In addition, they don’t tell us much about the true state of corruption – are the anti-corruption laws ever used, and are they being used effectively to prevent corruption?
There have been numerous calls for more detail on corruption to be provided in the annual crime figures. “Correctly identifying corruption in the statistics will better enable the public, the policy makers and the law enforcement authorities to combat it. It will reveal patterns and hotspots of corruption; it will reveal the extent to which corruption is reported; and it will enable the public to assess the relative success or failure of the law enforcement authorities in dealing with the crime of corruption,” said Corruption Watch’s executive director David Lewis a year ago, commenting on the release of the 2012 figures.
The annual crime statistics have never delved into corruption, and much of it remains hidden even though various reports indicate that billions of rands are lost to corruption every year. For providing statistics that turn a blind eye on corruption and failing to convince that crime is under control in South Africa, we make the national police commissioner General Riah Phiyega the zero of the week.
Can the figures be trusted?
The stats that are provided don’t reveal much, are only for reported crimes, and are not up to date. Ratios and percentages are given, but not absolute numbers. And an analysis by the ISS shows that the changes in the crime rate from the previous report to this report, don’t add up.

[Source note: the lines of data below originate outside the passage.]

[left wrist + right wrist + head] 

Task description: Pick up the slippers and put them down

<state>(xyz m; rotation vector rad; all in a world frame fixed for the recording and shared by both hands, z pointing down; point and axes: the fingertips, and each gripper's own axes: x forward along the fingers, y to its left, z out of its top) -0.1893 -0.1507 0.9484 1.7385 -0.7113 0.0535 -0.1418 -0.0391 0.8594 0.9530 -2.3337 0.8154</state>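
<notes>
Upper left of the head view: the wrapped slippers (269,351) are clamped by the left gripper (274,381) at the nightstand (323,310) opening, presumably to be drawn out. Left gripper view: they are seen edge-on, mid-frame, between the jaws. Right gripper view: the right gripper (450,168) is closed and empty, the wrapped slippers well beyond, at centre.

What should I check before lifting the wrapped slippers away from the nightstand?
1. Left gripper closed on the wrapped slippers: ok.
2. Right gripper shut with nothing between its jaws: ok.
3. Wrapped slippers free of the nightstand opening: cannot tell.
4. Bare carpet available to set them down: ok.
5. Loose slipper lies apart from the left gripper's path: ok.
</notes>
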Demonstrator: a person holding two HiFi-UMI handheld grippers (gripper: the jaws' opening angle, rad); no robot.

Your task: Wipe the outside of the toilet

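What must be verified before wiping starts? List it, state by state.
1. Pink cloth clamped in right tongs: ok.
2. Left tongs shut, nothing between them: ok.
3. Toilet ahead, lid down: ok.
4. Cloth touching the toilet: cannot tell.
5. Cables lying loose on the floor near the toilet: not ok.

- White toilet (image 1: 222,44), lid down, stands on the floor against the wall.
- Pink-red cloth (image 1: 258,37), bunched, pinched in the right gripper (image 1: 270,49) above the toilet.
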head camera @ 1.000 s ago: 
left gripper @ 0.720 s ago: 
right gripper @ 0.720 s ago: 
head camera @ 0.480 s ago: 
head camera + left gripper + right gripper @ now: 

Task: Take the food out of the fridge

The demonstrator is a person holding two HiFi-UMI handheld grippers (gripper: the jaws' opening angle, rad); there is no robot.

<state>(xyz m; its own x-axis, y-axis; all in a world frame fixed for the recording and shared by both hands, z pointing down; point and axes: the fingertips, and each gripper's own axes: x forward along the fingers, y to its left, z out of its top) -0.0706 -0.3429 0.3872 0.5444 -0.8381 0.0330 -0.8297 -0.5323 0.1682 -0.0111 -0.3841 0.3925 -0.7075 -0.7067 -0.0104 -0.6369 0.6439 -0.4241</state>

The ISS came to the conclusion that the error stems from the use of mid-term population estimates. The South African Police Service (SAPS) worked out the 2011/2012 crime statistics ratios, per 100 000 of the population, using the 2011 mid-year population estimate of 50 586 757, a figure supplied by Statistics South Africa. However, this projection was based on the 2001 census, and the 2011 census showed that in reality, there were 51 579 548 people in the country – this data was released towards the end of 2012, after the crime stats were made known.
The SAPS used the mid-year estimate of a population of 52 274 945 in 2012, to calculate the the 2012/2013 ratios. It then worked out the change in the ratios per 100 000 of the population between the two.
But, explained the ISS, the SAPS should have used the correct population of 51 579 548 to determine the ratios per crime category in 2011/12 before calculating the difference between that year's and the 2012/13 crime ratios.
This means that the SAPS’s method is statistically flawed, because the changes in the crime rates are calculated on inaccurate population estimates.
How does this affect the results? When the correct census data for 2011 was put into the equation, said the ISS, the murder rate in 2011/12 was 30.3 per 100 000 people and not 30.9 as reported by SAPS in the last reporting period. The murder rate for 2012/13 stood at 31.3 per 100 000 people, which reflects an increase of 2.8% in the rate of murders and not 0.6% as presented officially.
South Africa’s murder rate is therefore about four and a half times higher than the global average of 6.9 murders per 100 000.
The absolute figure of 16 259 murders in 2012/2013, which is 620 more than the previous year’s figure of 15 609 – a 4.2% increase – is not affected.
Similarly, the rate of sexual offences increased by 1.53% (it didn’t decrease by 0.4%) and there was an increase of 1.30% in non-residential robberies (not a decrease of 0.6%). The rate of aggravated robbery was up 3.24% (not 1.2%), that of residential burglary by 5.33% (not 3.3%), commercial crime by 2.61% (not 0.6%), and residential robbery by 5.65% (not 3.6%).